=== Begin Enclosure ===
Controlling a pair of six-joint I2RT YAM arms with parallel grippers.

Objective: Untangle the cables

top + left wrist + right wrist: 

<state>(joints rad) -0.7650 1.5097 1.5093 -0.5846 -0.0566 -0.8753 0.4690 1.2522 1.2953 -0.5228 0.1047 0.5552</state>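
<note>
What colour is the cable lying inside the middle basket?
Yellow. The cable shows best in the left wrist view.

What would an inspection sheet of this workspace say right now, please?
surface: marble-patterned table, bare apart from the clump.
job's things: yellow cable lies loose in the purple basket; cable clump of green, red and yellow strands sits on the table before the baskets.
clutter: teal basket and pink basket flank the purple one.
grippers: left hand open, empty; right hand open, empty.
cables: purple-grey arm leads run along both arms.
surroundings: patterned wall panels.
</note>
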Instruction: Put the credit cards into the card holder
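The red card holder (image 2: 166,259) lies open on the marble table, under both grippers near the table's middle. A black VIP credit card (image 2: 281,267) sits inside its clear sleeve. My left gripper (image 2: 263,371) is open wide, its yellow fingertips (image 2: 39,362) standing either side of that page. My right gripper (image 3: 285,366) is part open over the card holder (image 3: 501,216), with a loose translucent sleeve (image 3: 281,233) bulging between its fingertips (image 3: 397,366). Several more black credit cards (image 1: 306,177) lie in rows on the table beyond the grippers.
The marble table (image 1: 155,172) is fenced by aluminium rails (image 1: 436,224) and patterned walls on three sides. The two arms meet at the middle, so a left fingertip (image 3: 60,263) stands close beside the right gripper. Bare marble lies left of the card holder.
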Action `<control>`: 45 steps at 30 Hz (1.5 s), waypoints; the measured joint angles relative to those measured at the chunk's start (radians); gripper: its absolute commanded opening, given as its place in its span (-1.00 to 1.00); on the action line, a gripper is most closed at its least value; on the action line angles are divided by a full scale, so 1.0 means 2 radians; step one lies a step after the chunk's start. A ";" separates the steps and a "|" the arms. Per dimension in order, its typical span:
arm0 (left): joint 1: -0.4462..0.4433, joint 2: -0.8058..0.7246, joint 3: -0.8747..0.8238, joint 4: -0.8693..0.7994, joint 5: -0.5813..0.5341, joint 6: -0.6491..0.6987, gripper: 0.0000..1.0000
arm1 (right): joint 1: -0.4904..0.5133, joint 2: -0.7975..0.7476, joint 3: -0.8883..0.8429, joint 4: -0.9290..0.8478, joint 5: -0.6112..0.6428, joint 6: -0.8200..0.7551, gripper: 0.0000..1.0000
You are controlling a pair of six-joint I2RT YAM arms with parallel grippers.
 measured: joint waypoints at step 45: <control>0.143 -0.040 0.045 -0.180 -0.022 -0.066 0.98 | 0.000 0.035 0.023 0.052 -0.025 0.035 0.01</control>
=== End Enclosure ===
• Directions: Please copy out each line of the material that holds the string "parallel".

• Result of this exercise:
Controlling a pair of six-joint I2RT YAM arms with parallel grippers.
You are controlling a pair of six-joint I2RT YAM arms with parallel grippers.

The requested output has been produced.